Similar details can be found at PyPi

Installation

python3.9 -m pip install python-ranger-tn

Usage

import requests
from rangermodels import *
from servicefinder import RangerServiceFinder, RoundRobinNodeSelector

## Create the ranger service provider
ranger = RangerServiceFinder(cluster_details=ClusterDetails(zk_string='localhost:2181', update_interval_in_secs=1),
                             namespace="org",
                             services=["serviceA", "serviceB"],
                             selector=RoundRobinNodeSelector())  # optional
# or in one line
ranger = RangerServiceFinder(ClusterDetails('localhost:2181'), "org", ["serviceA", "serviceB"])

## Start the updates in background (this is important)
ranger.start()

## Get one of the healthy nodes to make requests
node = ranger.get_node("serviceA")
response = requests.get(node.get_endpoint() + "/my/api")
node = ranger.get_node("serviceA")
response_again = requests.get(node.get_endpoint(secure=True) + "/my/secure/api")
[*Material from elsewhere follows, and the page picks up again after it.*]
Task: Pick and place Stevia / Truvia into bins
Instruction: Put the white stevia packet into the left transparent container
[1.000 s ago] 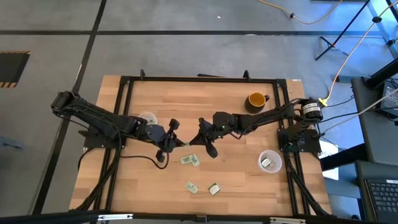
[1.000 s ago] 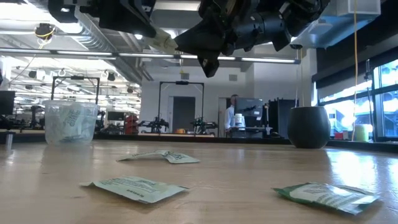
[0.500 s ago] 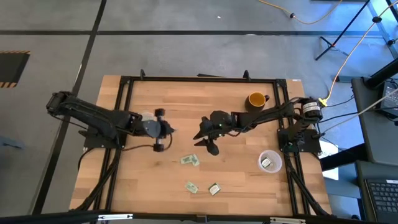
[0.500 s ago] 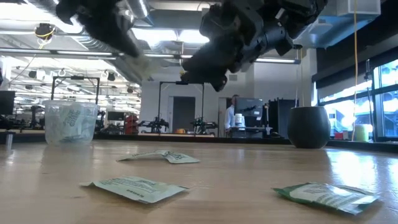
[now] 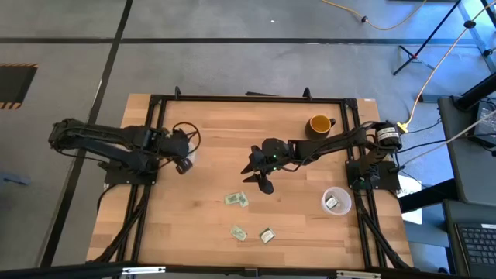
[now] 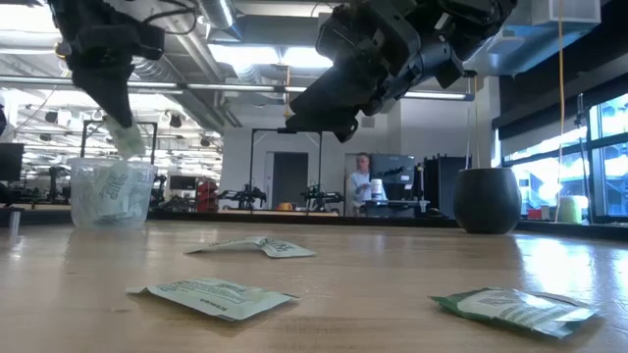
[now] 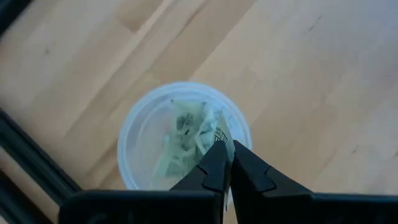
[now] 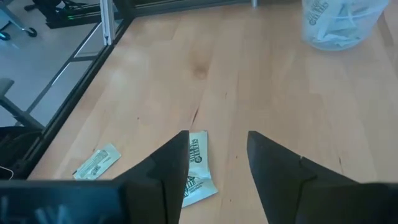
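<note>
My left gripper [image 5: 183, 160] is shut on one pale green and white packet [image 6: 128, 143] just above the left clear cup [image 6: 112, 193], which holds several packets [image 7: 186, 134]. My right gripper [image 5: 260, 176] is open and empty above the table's middle, over a pair of packets [image 5: 236, 199] lying flat on the wood; one of them [image 8: 196, 167] shows between its fingers in the right wrist view. Two more packets [image 5: 239, 232] [image 5: 267, 235] lie flat nearer the front edge. The right clear cup [image 5: 336, 201] stands at the right with packets inside. My left gripper pinches the packet between its two fingertips [image 7: 217, 163] by its upper end [image 7: 221, 138]. The fingers slant downward from above. The packet hangs below them, lifted clear, with its lower end at the cup's rim [image 6: 126, 159].
A yellow-orange mug [image 5: 319, 124] stands at the far right of the table. Black frame rails [image 5: 155, 124] run along the table's left, right and far sides. Bare wood lies between the two cups. A person [image 6: 361, 186] stands in the room behind.
My left gripper has gone from the table's middle toward the left edge with the packet and now stands over the left cup, pointing down. My right gripper has tipped a little and stayed above the middle.
</note>
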Controlling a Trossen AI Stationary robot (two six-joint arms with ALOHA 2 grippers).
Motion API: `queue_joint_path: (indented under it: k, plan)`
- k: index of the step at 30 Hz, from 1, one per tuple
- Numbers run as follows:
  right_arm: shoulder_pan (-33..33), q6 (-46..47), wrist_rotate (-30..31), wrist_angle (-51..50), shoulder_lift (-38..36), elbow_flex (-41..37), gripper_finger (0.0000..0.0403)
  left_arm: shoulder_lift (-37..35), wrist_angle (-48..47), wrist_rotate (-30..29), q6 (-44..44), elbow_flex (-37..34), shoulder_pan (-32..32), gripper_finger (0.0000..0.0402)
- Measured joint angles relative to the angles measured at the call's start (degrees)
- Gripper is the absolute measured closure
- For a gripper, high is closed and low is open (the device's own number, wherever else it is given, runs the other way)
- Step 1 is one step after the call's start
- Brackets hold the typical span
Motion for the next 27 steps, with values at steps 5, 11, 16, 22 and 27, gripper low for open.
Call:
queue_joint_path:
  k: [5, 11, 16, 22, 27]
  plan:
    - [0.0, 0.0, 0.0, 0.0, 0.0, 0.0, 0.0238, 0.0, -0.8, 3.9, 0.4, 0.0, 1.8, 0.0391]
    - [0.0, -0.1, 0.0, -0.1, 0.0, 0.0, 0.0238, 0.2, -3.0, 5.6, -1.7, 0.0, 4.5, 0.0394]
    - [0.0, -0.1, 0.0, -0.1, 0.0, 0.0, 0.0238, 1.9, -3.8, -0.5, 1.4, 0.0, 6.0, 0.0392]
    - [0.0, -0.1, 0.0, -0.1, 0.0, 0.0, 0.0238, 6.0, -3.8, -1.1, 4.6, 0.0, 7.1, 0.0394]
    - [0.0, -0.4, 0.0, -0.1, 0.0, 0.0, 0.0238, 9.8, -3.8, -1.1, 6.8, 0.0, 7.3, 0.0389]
## to get the full list of healthy nodes
nodes = ranger.get_all_nodes("serviceB")

## When you wish to clean up
ranger.stop()

Details

The above sample shows how to set up a service finder for 2 services. You get the node and then fetch the relevant details from the node. There would be one background thread created, that continuously refreshes updates from zookeeper. There is support for being able to apply a custom criteria based filter just like in the java lib(check criteria_filter) The only difference you might see from the java implementation, is the registration of services before the start (In the java lib, the expectation is to create one service finder per service, here we create one finder for all services that may be required for by your python app)


Ranger Service Provider

A service provider in Ranger does the opposite. It can a way to broadcast that a service is available at some host: port, where clients can connect and request services (make http calls). This broadcast is essentially done using zookeeper. The following python class helps you do the same for any python based service/tool. Again, it follows the same data models as present in the main ranger java library.

Usage

from rangermodels import *
from serviceprovider import RangerServiceProvider, HealthCheck

# Create the ranger service provider
ranger = RangerServiceProvider(cluster_details=ClusterDetails(zk_string='localhost:2181', update_interval_in_secs=1),
                               service_details=ServiceDetails(host='localhost', port=12211, environment='stage',
                                                              namespace='myorg',
                                                              service_name='python-test'),
                               health_check=HealthCheck(url='localhost:12211/health', scheme=UrlScheme.GET))

## Or in 2 lines
ranger = RangerServiceProvider(ClusterDetails('localhost:2181'),
                               ServiceDetails('localhost', 12211, 'stage', 'myorg', 'python-test'))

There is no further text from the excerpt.